Есть и другая повесть Конрада – "Спасение". Капитан Лингард на своем паруснике приходит на помощь фешенебельной яхте, которая на неглубоких обманчивых водах поблизости от залива, у берегов какого-то острова, тоже в Тихом океане, села на мель. На борту находится женщина, жена владельца яхты, женщина в конрадовском духе, неуловимая и манящая, к которой, как к миражу, и прикоснуться-то невозможно и которая холодом своим, недосказанными (ничего не подтверждающими, но и не отрицающими) жестами зажигает в душе Лингарда нечто вроде тайного, скрываемого им самим чувства. После всевозможных приключений, чуть ли не после стычки с полуголыми туземцами, спасенные Лингардом владелец яхты и его леди уплывают. И тогда-то капитан Лингард отдает рулевому приказ: "Курс на север!" – так кончается повесть, и в словах "курс на север" мы чувствуем все одиночество капитана, всю его непреклонность. Потому что это его решение говорило о желании удалиться в сферу холода, трудностей, об умении властвовать собой – словом, обо всем том, что мы невольно связываем с представлением о севере. Если бы он держал курс на юг, наводящий на мысль о чем-то легкомысленном, теплом, напевном, такой конец как бы противоречил характеру Лингарда, являясь отрицанием его силы. На север! Это уже не приказ капитана и не определение курса корабля, а оценка характера и души.
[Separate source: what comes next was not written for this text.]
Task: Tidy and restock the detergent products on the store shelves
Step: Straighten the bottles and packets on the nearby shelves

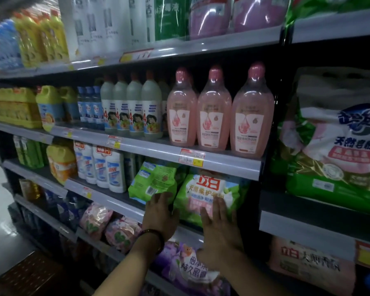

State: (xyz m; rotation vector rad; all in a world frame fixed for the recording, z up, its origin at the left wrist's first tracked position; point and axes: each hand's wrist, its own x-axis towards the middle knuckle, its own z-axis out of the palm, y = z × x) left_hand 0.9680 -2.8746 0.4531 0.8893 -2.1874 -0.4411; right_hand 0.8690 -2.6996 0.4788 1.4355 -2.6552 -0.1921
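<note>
A green detergent bag with a red logo stands facing out on the third shelf from the top, at the right end of that bay. The right hand lies flat against its lower front, fingers straight and spread, pressing rather than gripping. Just to its left a second green bag stands turned at an angle, its back label and barcode showing. The left hand rests at this bag's lower corner, in the gap between the two bags, fingers loosely extended and not curled round anything; a dark bracelet sits on that wrist.

Further left on the same shelf stand white bottles with blue labels. On the shelf above, three pink bottles with pink caps stand in a row, a price tag on the rail beneath them. Below the hands lie a purple bag and, to the left, pink bags. In the next bay to the right sits a large green and pink bag.
</note>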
Так Лингард после расставания с этой загадочной и явно не для него созданной женщиной выбрал для души своей дорогу на север чувств.
Трумф свернул направо, а Леон Вахицкий – налево и пошел в направлении севера, хотя, как известно, "Бристоль" находится восточнее площади Пилсудского и Саксонского парка. Завораживающие и манящие путешествия с мелькающими и призывными пейзажами оборвались, обманули, поезд остановился, не выпуская из-под колес даже пара, даже иллюзий. Жизнь его уподобилась той леди, которая выскользнула из рук, и теперь оставалось лишь одно – бороться с внутренним холодом. Курс на север! Норд! Он шел вниз по мокрому черному тротуару, чуть голубевшему от света отраженных в лужах фонарей. На другой стороне улицы, перед Комендатурой (она тогда находилась именно там), размеренно вышагивал часовой. Водка виновата, что ли? – думал Леон. Незамысловатый, как бы созданный для бедных людей, моросящий дождичек своими мелкими капельками уже оросил ему лицо. Наконец Леон, несколько сжавшись, как морально, так и физически, вошел в вертящиеся двери "Бристоля".